■ **Work to complete**: All the lines below need to be transcribed exactly. Pictures get left out.

■ **Collected material**:
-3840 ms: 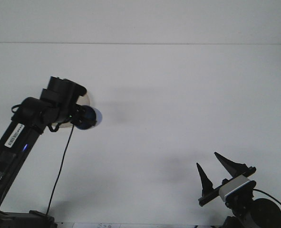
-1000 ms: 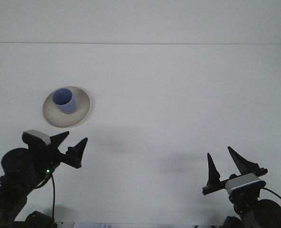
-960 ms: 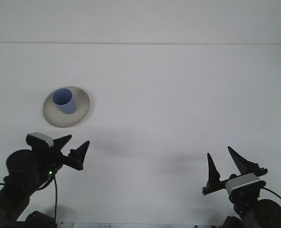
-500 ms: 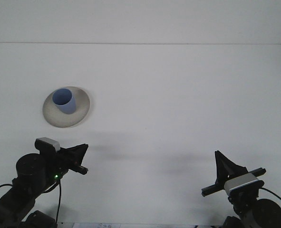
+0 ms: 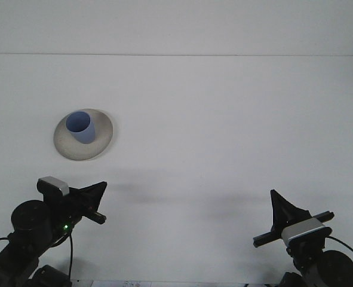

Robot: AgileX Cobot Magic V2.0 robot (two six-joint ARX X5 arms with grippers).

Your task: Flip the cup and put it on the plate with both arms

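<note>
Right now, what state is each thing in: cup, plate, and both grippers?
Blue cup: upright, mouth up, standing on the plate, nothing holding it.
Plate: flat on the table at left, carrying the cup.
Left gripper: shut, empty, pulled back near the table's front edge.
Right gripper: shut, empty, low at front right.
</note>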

■ **Output below**:
-3840 ms: 
-1000 ms: 
-960 ms: 
-500 ms: 
+0 ms: 

Robot: AgileX Cobot Magic V2.0 robot (two six-joint ARX X5 arms with grippers).

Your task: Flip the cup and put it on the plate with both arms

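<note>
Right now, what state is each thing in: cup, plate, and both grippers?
Blue cup: upright, mouth up, standing on the plate, nothing holding it.
Plate: flat on the table at left, carrying the cup.
Left gripper: shut, empty, pulled back near the table's front edge.
Right gripper: shut, empty, low at front right.
</note>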

No more work is needed for this exercise.